New insights have enhanced our understanding of the mechanisms governing cell death, particularly shedding more light on the interplay between different types of cell death. In the context of MASLD and MASH, it is crucial to apply our knowledge of these pathways to better target the key cell types involved in MASH development. This can be accomplished by utilizing rodent models that are cell and liver specific. It is clear that we are only at the initial stages of comprehending how different cell types and their subsets contribute to aggravating or resolving MASH.
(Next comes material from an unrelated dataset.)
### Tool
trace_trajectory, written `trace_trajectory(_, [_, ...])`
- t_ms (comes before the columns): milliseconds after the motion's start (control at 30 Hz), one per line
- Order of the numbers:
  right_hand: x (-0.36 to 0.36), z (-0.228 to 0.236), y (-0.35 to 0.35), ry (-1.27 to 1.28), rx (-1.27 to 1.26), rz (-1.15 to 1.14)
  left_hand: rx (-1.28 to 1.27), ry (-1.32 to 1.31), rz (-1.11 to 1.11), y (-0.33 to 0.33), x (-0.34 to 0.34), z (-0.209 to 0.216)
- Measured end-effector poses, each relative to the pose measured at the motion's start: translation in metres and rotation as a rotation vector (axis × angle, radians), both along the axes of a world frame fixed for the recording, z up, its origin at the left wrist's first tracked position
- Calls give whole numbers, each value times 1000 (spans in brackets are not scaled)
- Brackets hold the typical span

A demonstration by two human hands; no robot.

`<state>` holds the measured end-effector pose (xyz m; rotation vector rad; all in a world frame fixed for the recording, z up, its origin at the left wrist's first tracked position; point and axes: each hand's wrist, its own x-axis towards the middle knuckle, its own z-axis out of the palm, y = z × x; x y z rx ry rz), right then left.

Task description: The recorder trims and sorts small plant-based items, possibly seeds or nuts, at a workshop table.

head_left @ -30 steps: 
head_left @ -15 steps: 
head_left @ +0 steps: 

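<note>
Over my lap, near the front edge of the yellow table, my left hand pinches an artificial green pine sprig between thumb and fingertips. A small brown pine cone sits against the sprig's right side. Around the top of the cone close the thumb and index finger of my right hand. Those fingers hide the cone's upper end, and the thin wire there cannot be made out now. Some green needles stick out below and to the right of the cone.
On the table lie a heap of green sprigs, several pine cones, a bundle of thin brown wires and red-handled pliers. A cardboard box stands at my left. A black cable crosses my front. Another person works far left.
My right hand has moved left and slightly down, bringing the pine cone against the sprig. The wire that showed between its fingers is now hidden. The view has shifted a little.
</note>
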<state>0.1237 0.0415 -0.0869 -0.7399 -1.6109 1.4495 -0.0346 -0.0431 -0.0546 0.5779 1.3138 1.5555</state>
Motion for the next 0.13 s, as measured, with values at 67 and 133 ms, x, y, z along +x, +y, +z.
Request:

Upcoming studies will provide much needed insights into unanswered questions, including the role of the entire gasdermin family or negative regulators of pyroptosis in MASH. Although completely specific gasdermin inhibitors are still undergoing preclinical testing, drugs targeting multiple pathways, including pyroptosis, are already being examined in clinical studies. This underscores the significance of further exploring the diverse regulatory pathways of gasdermin-dependent cell death to identify new therapeutic targets for treating inflammatory diseases. Future studies will need to investigate the interactions between different cell death pathways and the cell-specific effects of inhibiting cell death effector proteins. The improved understanding of these intricate and complex processes will fuel advancements in drug development for targeting inflammatory disorders and MASH.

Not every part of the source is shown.